Auch in der Linken-Gruppe im Bundestag habe sich viel verändert, sagt Korte, der langjährige parlamentarische Geschäftsführer der früheren Fraktion. Inzwischen kämen wieder alle zu den Sitzungen. Der Streit sei zwar weiterhin hart in der Sache, aber nicht mehr verletzend. Reichinnek gebe auch denen Raum, die „nicht immer ihre Kumpels waren, und die honorieren das auch“. Auch die, die beim Gruppenvorsitz gegen sie gestimmt hatten, unterstützten Heidi Reichinnek nun, nur wenige noch zähneknirschend, „weil sie liefert“.
„Auf die Barrikaden!“
Korte glaubt, dass es Reichinnek zugute kommt, noch nicht so lange in der Partei zu sein. „Meine Generation hat sich in einer Unerbittlichkeit gestritten, die nicht mehr zu kitten war“, sagt er. Es sei einfacher, die Partei hinter sich zu vereinen, wenn man bei vielen Auseinandersetzungen gar nicht dabei gewesen sei. „Dann sind da auch nicht so viele Verletzungen, die man verarbeiten muss.“ Auch Reichinneks frühere Kontrahentin Janine Wissler sagt, dass die Gruppe an einem Strang ziehe. „Heidi begeistert Leute für Politik, die wir bisher so nicht erreicht haben“, sagt Wissler. „Das ist beeindruckend.“ Beim Wahlkampfauftakt der hessischen Linken standen Wissler und Reichinnek gemeinsam auf der Bühne.

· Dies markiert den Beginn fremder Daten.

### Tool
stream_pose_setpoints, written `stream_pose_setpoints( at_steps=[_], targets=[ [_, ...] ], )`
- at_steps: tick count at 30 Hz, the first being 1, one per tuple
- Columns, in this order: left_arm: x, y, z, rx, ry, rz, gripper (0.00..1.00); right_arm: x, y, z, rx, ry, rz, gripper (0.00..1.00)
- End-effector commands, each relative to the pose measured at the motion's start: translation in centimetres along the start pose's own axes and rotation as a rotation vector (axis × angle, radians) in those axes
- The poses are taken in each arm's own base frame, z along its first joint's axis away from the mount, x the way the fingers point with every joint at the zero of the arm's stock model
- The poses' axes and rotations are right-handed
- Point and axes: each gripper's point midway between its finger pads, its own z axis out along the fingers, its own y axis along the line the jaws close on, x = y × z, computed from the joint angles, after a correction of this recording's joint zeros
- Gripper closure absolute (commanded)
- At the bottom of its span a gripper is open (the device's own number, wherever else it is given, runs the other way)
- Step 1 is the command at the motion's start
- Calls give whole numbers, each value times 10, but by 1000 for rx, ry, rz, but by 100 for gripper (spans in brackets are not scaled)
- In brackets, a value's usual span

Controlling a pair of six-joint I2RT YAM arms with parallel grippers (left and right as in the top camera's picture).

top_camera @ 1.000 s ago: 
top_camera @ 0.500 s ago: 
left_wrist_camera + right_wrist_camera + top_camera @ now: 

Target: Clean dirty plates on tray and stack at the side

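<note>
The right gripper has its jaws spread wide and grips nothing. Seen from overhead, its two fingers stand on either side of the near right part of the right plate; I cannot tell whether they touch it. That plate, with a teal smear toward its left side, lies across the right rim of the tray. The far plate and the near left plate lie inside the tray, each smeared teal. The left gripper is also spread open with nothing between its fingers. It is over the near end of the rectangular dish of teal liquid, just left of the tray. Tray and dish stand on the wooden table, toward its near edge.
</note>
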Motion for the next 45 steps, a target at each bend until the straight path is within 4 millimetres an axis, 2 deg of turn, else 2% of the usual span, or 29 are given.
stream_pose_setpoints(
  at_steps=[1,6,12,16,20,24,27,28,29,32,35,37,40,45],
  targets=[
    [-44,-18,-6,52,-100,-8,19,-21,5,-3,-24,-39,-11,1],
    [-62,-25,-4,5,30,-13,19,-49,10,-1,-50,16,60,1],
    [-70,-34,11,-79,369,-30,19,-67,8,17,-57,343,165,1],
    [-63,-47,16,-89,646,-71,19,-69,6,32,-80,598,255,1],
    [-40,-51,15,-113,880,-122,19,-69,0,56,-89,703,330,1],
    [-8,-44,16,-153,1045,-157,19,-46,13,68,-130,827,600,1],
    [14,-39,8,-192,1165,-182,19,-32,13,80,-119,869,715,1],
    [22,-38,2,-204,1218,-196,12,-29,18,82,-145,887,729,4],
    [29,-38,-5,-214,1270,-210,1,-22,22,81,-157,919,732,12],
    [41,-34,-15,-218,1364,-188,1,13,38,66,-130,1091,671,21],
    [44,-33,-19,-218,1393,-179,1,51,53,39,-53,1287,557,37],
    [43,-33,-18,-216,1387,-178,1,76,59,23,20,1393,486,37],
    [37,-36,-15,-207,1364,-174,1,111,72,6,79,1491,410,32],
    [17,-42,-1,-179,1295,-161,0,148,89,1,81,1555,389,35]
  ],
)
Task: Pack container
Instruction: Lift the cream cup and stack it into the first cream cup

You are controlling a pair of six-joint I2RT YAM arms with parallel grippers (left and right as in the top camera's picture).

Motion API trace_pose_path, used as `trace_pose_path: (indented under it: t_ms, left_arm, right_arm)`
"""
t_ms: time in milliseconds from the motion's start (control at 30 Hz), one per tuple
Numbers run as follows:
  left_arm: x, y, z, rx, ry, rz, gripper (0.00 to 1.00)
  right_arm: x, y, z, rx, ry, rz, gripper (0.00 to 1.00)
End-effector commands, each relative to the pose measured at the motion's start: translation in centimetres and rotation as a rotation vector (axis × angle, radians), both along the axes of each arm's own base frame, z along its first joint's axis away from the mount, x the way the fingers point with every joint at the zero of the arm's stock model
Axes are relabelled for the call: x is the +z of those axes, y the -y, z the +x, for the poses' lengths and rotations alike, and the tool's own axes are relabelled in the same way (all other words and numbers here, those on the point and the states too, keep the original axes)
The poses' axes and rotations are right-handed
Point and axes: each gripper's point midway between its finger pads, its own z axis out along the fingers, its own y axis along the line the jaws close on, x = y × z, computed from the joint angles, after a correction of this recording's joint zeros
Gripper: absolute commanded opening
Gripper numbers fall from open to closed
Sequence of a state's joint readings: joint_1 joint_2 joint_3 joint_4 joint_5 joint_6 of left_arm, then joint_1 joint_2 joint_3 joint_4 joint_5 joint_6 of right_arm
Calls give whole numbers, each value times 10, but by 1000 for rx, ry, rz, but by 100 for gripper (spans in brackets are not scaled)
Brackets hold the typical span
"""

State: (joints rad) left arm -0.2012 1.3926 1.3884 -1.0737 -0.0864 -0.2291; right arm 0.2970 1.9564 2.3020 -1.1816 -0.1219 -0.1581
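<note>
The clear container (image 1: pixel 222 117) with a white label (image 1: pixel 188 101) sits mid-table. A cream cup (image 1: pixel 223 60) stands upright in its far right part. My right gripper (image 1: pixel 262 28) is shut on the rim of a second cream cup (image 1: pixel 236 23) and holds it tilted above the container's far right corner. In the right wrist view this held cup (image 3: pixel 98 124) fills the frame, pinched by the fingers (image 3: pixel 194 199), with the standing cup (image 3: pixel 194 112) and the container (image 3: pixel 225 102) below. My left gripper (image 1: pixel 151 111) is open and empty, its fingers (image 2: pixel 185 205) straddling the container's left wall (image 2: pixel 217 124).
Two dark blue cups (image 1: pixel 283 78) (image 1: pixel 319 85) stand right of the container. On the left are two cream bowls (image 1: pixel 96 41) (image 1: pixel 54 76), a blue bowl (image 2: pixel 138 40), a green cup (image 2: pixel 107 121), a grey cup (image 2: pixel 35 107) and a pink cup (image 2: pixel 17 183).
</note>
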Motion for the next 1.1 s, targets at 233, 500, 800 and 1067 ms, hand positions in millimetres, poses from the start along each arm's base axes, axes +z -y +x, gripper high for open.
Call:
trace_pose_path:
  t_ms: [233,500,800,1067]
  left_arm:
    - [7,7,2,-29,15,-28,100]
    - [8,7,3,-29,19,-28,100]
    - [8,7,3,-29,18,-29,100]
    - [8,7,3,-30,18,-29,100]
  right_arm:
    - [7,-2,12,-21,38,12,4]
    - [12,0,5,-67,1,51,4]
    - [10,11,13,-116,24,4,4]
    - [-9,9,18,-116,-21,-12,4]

Dann kommt der 29. Januar – jener Tag, an dem die Union im Bundestag zum ersten Mal auf eine Mehrheit mithilfe der AfD setzt. Nach der Abstimmung hält Reichinnek die vielleicht beste Rede ihrer bisherigen Karriere, in jedem Fall die meistgesehene an diesem Tag. „Gebt nicht auf, sondern wehrt euch!“, ruft Reichinnek „den Menschen da draußen“ zu, „Auf die Barrikaden!“ Knapp 6 Millionen Aufrufe hat der Clip allein in den Tagen danach.
Während Robert Habeck sich in den Tagen darauf mit einem 10-Punkte-Plan zu Migration bei Friedrich Merz anbiedern wird, zeigt Reichinnek ihr Entsetzen über den Unions-Flirt mit der AfD. Mittlerweile sieht es so aus, als ob ihr und ihrer Partei das Bekenntnis zu Menschenrechten am Wahltag zugutekommen wird. „Plötzlich wird diese Sozialistin gefährlich für Merz“, titelte die Bild. Mehr als 85.000 Mitglieder hat die Linke inzwischen – so viele wie seit 2007 nicht mehr. Und der Höhenflug geht weiter.